WHAT THE EXERCISE ASKS – Up to and including the line containing "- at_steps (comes", please reproduce the lines of the listing below, starting from the top.

STORED DATA –
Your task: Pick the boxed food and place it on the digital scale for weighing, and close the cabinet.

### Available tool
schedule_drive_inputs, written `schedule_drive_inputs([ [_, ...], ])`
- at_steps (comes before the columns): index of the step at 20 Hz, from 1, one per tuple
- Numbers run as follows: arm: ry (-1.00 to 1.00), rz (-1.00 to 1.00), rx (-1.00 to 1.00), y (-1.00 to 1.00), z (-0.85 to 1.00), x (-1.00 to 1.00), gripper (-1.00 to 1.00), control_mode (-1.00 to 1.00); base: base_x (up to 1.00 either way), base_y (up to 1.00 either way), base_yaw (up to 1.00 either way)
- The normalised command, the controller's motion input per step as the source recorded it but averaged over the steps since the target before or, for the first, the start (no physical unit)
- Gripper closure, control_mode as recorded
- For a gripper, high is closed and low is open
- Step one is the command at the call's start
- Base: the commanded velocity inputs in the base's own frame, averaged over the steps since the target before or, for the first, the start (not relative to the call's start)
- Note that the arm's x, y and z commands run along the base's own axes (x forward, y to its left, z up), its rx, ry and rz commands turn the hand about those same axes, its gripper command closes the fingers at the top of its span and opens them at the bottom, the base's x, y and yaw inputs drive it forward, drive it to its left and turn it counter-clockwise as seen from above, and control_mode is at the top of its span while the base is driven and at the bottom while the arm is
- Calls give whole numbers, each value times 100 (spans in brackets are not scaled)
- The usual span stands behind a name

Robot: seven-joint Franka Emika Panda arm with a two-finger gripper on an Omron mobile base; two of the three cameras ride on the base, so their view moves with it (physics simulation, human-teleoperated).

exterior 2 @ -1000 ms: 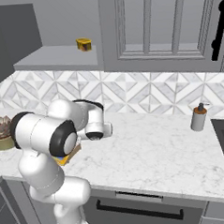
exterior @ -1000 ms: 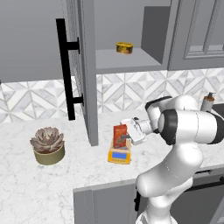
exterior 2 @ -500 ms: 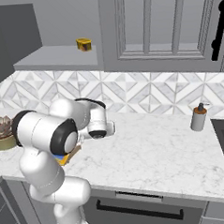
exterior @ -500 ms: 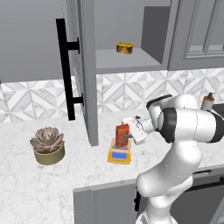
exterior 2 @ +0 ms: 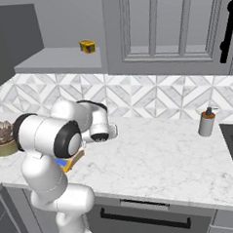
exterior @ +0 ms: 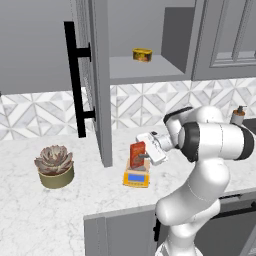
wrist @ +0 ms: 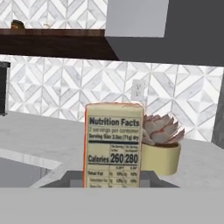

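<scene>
The boxed food stands upright on the digital scale near the counter's front edge; the gripper sits just beside it, grip unclear; the cabinet door hangs open.

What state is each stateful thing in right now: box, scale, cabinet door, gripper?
boxed food: upright on the scale, nutrition panel facing the hand camera.
digital scale: on the counter, loaded with the box.
cabinet door: wide open, shelf exposed.
yellow tin: sitting on the cabinet shelf.
gripper: beside the box; open or shut unclear.
</scene>
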Motion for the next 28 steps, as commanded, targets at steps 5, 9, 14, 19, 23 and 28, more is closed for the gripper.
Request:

WRITTEN SOLUTION –
Your task: Pick the boxed food and place it on the digital scale for weighing, and close the cabinet.

### Available tool
schedule_drive_inputs, written `schedule_drive_inputs([ [_, ...], ])`
- at_steps (comes before the columns): index of the step at 20 Hz, from 1, one per tuple

The output is complete, and nothing more is needed.